Adesso che sono qui la Mia Turchia mi manca e non c'è giorno che il mio pensiero non sia rivolto alla mia vita lì

Abbiamo (parlo al plurale, sentendo i miei amici “internazionali” come facenti parte della mia famiglia) donato il cuore a questa esperienza, per fare in modo che funzionasse, che il nostro accento diventasse come quello di una persona autoctona , che la nostra mancanza di casa ci permettesse di godere, ancora di più, del poco tempo a noi concesso in terra straniera . Quello che spesso mi ripetevo lì e che non era affatto un’ esperienza facile e che l’incomprensione del linguaggio procura tanti problemi ma controbattevo dicendomi che è una bellissima esperienza di vita.

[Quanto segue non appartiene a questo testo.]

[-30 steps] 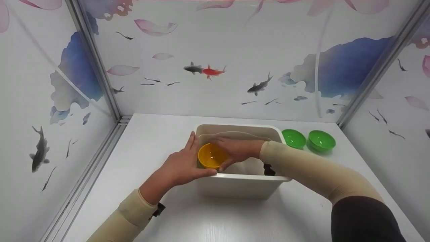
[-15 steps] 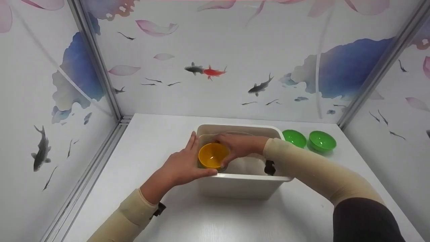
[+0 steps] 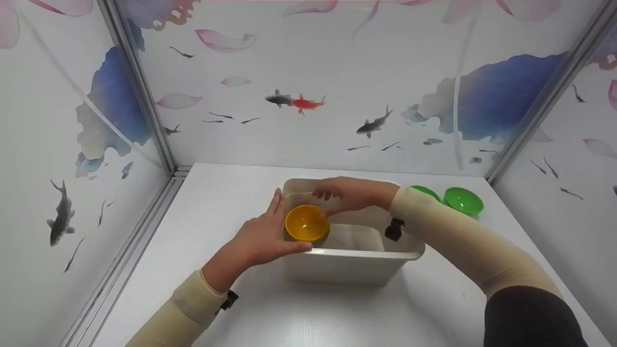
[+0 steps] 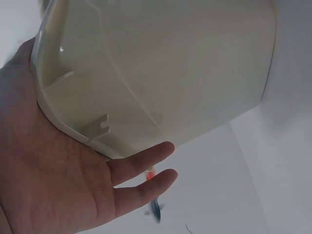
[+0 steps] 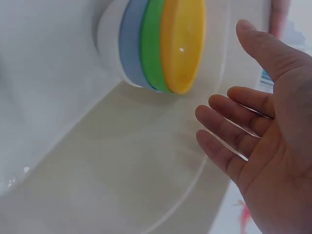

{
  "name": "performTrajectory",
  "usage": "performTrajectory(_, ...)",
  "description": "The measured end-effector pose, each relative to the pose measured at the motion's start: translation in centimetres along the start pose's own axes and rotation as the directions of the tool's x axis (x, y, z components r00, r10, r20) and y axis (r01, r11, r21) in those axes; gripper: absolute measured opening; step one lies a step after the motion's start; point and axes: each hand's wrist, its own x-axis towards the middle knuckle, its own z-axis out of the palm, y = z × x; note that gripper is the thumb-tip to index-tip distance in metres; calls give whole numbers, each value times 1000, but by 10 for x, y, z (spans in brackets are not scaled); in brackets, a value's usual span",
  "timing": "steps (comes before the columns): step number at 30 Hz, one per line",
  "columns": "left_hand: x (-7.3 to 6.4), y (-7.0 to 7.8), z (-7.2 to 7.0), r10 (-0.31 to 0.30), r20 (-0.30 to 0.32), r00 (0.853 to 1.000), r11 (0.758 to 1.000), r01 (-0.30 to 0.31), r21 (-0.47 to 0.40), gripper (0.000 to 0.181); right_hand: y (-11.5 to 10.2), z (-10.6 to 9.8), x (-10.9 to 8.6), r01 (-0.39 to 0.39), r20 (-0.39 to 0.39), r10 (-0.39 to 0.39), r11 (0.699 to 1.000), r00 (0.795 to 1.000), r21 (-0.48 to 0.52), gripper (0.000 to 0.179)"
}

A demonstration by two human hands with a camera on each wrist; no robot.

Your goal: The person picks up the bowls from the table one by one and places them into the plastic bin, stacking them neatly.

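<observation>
A stack of small bowls stands inside a white plastic tub, at its left end. Its top bowl is yellow; beneath it the right wrist view shows a green bowl, a blue bowl and a white bowl. My right hand is just up and to the right of the stack, fingers spread and holding nothing, its thumb overlapping the yellow rim in the head view. My left hand rests against the tub's front left corner, thumb along the front rim, visible fingers straight along the outside.
Two green bowls sit on the white table behind the tub's right side: one green bowl in plain sight, another green bowl partly hidden by my right sleeve. Printed panels enclose the table at the back and sides.
My right hand has come off the bowl stack, moving up and back to the right with its fingers spreading. The stack stays in place. My left hand has not moved.
</observation>
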Motion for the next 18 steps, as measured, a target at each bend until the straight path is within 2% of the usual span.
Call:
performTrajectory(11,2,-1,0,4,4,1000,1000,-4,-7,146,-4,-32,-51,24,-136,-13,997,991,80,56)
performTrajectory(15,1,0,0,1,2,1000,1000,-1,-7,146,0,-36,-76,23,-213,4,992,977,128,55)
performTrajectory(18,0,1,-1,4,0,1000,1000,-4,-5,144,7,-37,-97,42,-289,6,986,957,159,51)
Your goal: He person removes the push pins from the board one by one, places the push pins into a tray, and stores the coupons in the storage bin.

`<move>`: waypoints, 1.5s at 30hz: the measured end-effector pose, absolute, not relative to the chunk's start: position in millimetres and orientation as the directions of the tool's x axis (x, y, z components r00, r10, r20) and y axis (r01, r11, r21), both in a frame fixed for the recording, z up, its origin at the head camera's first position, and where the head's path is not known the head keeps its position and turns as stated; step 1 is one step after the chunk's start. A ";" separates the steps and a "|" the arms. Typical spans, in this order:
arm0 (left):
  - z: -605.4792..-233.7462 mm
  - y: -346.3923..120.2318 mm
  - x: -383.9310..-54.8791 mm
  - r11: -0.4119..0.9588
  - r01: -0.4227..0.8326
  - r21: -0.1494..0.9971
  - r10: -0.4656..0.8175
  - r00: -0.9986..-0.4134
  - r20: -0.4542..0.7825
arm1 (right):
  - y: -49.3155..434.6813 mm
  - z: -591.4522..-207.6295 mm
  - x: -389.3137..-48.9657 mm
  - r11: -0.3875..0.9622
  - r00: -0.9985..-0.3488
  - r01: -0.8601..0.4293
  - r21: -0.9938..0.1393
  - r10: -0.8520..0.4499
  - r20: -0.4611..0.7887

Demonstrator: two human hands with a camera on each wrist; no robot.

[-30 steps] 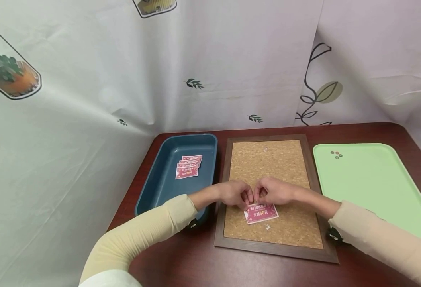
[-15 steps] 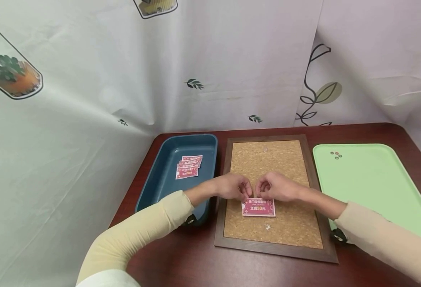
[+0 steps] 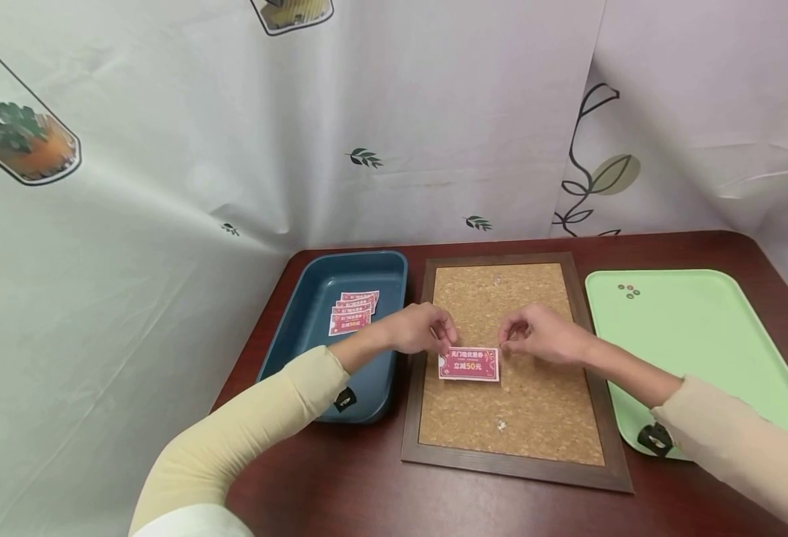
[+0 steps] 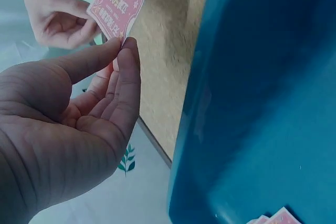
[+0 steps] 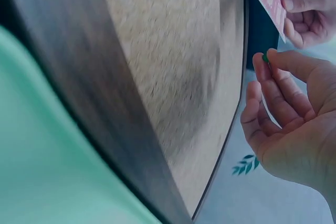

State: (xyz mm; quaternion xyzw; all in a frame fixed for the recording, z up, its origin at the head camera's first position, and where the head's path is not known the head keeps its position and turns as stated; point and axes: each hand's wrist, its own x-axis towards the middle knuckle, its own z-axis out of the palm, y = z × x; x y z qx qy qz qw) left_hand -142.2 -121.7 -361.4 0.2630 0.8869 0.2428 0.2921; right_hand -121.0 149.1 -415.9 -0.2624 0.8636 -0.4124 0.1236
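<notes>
Between thumb and fingertips, my left hand [image 3: 420, 328] pinches a pink paper coupon [image 3: 469, 364] by its upper left corner. In the left wrist view the coupon [image 4: 116, 6] sticks out past the fingertips, raised off the cork board [image 3: 521, 418]. My right hand [image 3: 546, 335] is just right of the coupon, over the board. The right wrist view shows it pinching a small green thumbtack [image 5: 265, 57] between thumb and index finger, the other fingers loosely bent. In that view the tack and the coupon [image 5: 271, 6] are apart.
A deep blue tray [image 3: 303, 358] stands left of the board, holding several overlapping pink coupons [image 3: 350, 322]. On the right, a light green tray [image 3: 682, 350] carries several small round thumbtacks [image 3: 630, 289]. A small clear item [image 3: 501, 424] sits low on the cork.
Both hands were close together at the coupon's top edge. They have now separated: the left hand moved up and left with the coupon, the right hand moved right and slightly up.
</notes>
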 end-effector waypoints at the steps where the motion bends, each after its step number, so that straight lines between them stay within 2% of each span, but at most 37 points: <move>1: -360.3 -123.6 -143.6 0.742 0.324 0.587 0.608 -0.693 -0.386 | 151.6 -415.4 -121.2 0.533 -0.839 -0.346 -0.772 -0.544 0.001; 7: -354.0 -135.7 -153.3 0.734 0.307 0.606 0.598 -0.714 -0.363 | 167.3 -411.6 -123.2 0.598 -0.877 -0.361 -0.715 -0.479 0.042; 14: -346.8 -152.9 -164.8 0.757 0.297 0.582 0.552 -0.768 -0.326 | 189.1 -406.0 -128.5 0.645 -0.901 -0.359 -0.675 -0.429 0.069; 24: -343.8 -190.6 -178.4 0.794 0.208 0.571 0.432 -0.854 -0.289 | 228.2 -406.7 -138.3 0.695 -0.921 -0.349 -0.628 -0.380 0.090; 31: -345.7 -220.1 -187.3 0.836 0.180 0.519 0.353 -0.900 -0.257 | 254.6 -410.1 -143.4 0.728 -0.935 -0.335 -0.598 -0.334 0.118; 38: -346.0 -243.0 -190.0 0.879 0.112 0.464 0.261 -0.927 -0.269 | 275.4 -414.6 -146.9 0.755 -0.956 -0.286 -0.591 -0.263 0.127; 45: -350.5 -265.3 -193.9 0.898 0.087 0.431 0.224 -0.934 -0.279 | 295.7 -421.7 -151.6 0.772 -0.964 -0.264 -0.578 -0.214 0.154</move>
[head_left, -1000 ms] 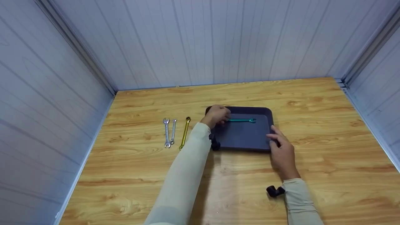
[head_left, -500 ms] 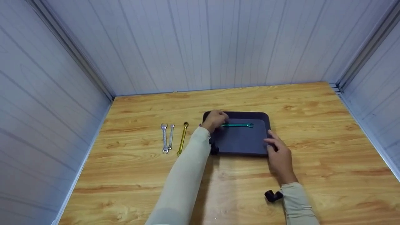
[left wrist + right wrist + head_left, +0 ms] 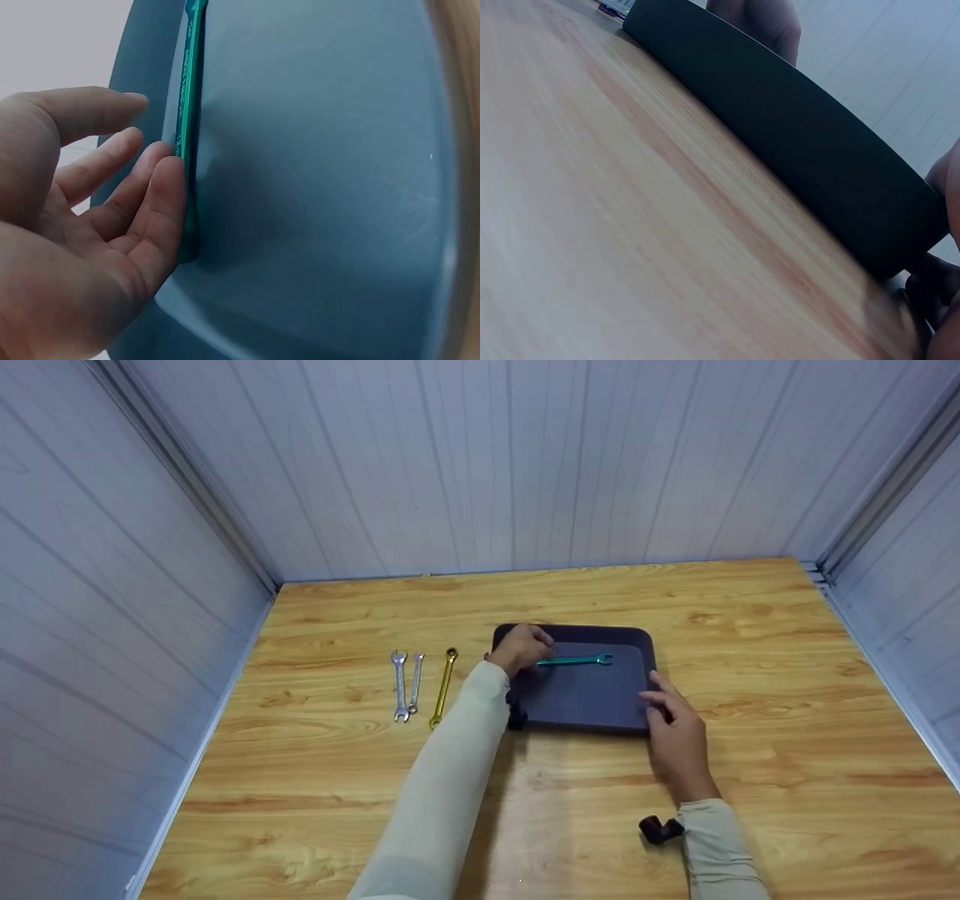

Attraverso questa introduzione alla cultura e alla “Mia Turchia” ho tentato di far trasudare dalle mie parole i miei sentimenti e l’immenso amore che provo per la scelta che ho fatto esattamente un anno fa. Ho cercato di far capire quanto io ami il mio Paese (tutti e due in realtà) e quanto sia stata onorata di aver scoperto tante parti e tanti aspetti della Turchia con l’aiuto del suo stesso popolo . Per quanto lontane e diverse possano essere due culture, ci saranno sempre elementi d’incontro. Gli esseri umani sono tutti fatti di carne, nessuna eccezione. Si comprenderà , dopo un esperienza così, che non siamo solo cittadini di una nazione ma siamo cittadini del mondo, siamo tutti fratelli. In questo Intercultura ti aiuta a guardare lontano e a pensare in grande, “la pace nel mondo sarà possibile solo se abbiamo pace in noi stessi” (come diceva Atatürk ). Quest’ultima la possiamo raggiungere conoscendo meglio noi e rapportandoci con gli altri. Quelli che lo comprendono saranno sempre propensi alla pace e ripudieranno la guerra come mezzo di offesa contro i loro stessi fratelli.

  • Micehal fuori moschea
  • Michela e mamma sulla neve
  • Michela e famiglia al caffé al mare
  • gruppo AFS

Un anno non basta per conoscere l'incredibile diversità della Turchia!

La poesia che scrissi :

LA MIA TURCHIA
Turchia non mi abbandonare
Turchia amami come io ho fatto con te
Luna proteggimi, stella sorreggimi
Cara bandiera rossa coprimi , non farmi avere freddo
Che le parole turche mi rimangano nella mente
Che i miei sogni continuino a vivere le mille avventure avute insieme
Che i miei occhi continuino a guardare in alto ,
Per cercare la tua bandiera quando hanno paura
Turchia non mi abbandonare
Turchia amami come faccio io
Luna cullami, abbracciami, tienimi con te
Stella splendi , e non ferirmi
Tuo è il mio ricordo , mio è il tuo spirito.